## Work item
Return the lines below in which the string "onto" occurs.

Top of Extracted records

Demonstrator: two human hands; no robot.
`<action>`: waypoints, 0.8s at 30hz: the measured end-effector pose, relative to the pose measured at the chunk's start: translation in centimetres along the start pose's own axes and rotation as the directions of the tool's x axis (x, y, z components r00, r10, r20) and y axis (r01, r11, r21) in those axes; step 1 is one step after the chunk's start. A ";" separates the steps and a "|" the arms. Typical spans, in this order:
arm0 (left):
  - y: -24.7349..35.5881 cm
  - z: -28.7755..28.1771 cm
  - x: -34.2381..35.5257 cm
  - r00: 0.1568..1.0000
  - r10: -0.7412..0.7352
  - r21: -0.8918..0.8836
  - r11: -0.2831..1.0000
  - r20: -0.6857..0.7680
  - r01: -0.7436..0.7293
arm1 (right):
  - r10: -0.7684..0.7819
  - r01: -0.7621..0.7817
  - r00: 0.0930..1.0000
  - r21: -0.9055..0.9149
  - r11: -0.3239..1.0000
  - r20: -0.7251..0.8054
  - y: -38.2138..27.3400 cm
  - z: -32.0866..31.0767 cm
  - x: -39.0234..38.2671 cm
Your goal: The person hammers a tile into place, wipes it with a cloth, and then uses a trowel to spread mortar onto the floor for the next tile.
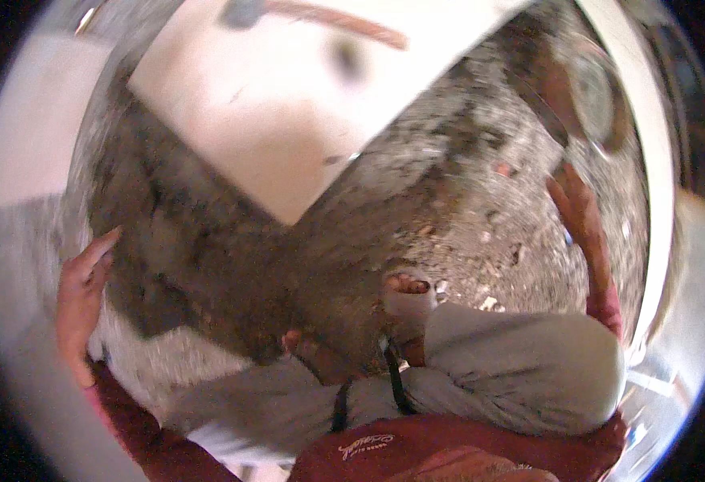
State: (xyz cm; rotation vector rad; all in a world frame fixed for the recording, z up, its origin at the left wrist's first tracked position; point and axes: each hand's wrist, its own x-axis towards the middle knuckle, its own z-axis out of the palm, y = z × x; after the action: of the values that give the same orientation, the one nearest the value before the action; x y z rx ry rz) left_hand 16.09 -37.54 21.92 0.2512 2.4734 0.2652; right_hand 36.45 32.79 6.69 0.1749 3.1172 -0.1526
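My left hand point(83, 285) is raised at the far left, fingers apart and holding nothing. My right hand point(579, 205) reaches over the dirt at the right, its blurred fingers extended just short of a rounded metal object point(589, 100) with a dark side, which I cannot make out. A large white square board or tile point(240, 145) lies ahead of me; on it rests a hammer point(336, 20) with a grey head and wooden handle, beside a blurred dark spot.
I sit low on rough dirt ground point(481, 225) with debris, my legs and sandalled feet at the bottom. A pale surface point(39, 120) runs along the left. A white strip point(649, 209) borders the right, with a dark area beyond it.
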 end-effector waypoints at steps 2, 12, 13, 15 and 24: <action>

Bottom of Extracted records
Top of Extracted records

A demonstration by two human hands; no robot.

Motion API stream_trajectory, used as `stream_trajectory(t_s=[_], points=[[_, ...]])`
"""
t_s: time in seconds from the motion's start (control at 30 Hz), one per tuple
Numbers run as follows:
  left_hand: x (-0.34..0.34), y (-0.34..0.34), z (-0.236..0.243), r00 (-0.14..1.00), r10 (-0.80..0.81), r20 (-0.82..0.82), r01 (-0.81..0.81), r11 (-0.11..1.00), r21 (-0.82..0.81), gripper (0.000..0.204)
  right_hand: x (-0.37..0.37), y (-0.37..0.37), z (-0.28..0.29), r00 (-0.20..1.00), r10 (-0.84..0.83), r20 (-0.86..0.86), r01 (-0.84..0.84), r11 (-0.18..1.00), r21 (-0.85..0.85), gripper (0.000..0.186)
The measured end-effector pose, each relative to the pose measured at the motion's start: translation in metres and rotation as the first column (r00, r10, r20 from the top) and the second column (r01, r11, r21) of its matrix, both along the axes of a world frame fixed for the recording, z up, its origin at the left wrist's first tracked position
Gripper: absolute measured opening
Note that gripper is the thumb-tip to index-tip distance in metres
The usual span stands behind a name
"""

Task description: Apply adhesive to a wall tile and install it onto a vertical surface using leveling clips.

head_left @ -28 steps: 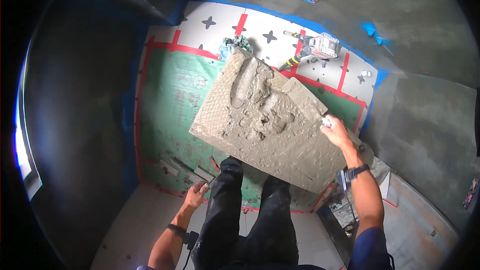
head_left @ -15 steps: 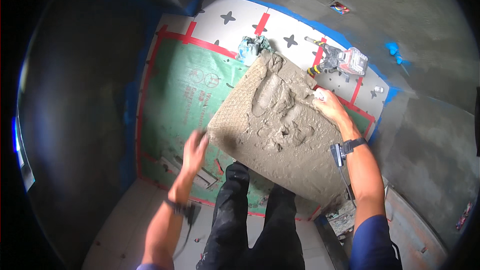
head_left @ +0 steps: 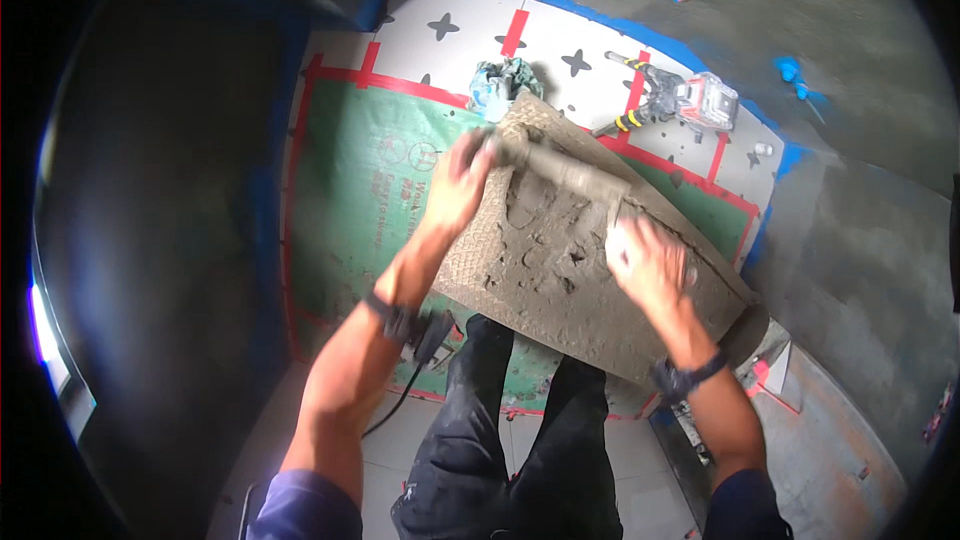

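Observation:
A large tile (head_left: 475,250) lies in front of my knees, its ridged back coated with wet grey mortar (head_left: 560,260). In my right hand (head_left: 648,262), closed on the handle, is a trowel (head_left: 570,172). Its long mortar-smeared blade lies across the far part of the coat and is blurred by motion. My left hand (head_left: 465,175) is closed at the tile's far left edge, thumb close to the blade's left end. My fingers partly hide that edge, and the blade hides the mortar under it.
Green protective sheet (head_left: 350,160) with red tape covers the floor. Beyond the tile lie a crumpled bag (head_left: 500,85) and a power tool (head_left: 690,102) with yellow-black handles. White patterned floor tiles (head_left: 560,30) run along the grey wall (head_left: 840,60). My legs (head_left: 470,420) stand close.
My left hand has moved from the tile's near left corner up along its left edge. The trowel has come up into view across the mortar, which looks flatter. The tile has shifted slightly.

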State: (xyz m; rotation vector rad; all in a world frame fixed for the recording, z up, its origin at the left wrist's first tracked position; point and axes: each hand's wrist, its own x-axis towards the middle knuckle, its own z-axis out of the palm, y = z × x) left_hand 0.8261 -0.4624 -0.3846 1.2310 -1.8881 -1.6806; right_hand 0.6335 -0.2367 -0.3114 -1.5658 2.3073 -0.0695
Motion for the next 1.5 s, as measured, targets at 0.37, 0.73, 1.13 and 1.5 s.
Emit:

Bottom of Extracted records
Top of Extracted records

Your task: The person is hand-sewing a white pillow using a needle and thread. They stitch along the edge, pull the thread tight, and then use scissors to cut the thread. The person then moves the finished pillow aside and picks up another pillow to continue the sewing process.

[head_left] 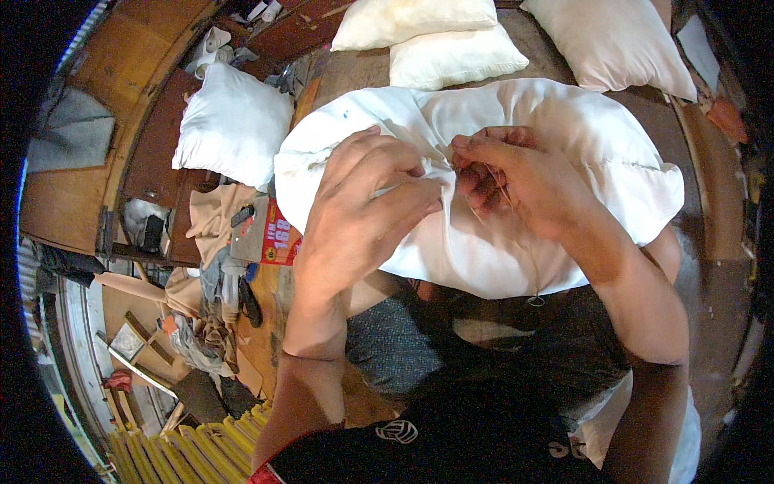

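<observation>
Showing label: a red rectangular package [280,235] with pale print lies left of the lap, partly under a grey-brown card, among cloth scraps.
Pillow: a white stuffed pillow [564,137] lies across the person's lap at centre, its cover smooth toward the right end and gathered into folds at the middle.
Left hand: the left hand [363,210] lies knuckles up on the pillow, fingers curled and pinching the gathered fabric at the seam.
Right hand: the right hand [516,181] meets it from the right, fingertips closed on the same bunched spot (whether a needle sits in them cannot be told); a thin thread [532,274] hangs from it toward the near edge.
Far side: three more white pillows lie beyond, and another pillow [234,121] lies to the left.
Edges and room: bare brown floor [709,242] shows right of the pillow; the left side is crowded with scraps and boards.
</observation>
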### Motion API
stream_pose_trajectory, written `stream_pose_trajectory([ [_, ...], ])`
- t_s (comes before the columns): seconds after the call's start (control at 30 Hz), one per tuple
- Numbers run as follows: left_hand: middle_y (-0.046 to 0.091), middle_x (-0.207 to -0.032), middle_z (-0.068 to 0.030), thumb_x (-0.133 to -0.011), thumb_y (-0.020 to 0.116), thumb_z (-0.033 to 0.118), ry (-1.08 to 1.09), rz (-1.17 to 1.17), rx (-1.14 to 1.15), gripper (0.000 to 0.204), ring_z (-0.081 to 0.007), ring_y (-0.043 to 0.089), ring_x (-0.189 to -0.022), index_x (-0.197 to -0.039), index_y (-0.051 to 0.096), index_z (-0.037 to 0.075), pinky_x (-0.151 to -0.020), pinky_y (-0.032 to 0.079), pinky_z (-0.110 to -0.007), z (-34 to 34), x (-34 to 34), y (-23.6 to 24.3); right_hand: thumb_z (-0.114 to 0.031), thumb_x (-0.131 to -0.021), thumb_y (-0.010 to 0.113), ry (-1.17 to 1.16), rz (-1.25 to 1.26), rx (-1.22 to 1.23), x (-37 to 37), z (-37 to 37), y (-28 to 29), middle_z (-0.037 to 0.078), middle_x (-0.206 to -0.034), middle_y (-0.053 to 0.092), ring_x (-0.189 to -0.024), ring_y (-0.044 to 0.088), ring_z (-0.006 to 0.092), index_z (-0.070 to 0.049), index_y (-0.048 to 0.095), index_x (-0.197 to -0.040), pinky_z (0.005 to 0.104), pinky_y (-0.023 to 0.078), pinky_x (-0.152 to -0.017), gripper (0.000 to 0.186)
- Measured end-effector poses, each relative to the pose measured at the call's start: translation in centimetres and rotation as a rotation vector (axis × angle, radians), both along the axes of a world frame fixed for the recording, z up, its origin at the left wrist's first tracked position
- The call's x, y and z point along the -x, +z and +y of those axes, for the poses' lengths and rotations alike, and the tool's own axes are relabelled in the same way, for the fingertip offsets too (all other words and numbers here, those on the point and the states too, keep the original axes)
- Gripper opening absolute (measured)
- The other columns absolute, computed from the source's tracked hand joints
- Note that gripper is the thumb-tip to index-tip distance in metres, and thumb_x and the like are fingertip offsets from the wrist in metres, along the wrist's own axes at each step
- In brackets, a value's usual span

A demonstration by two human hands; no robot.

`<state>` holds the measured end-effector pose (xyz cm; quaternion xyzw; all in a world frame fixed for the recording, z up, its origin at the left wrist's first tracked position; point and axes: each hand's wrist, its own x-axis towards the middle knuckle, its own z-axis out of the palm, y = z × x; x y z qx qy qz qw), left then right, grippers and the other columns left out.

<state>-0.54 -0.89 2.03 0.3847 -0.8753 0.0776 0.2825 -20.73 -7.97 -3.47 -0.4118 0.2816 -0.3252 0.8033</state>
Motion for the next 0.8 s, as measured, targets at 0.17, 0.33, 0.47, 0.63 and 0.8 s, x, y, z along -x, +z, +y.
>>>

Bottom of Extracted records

## Task response
Your goal: The person hammers a tile into place, wipes it with a cloth, and then uses a trowel to spread mortar onto the floor for the next tile.
Task description: Apply adhesive to a wall tile and install it onto a vertical surface using leveling clips.

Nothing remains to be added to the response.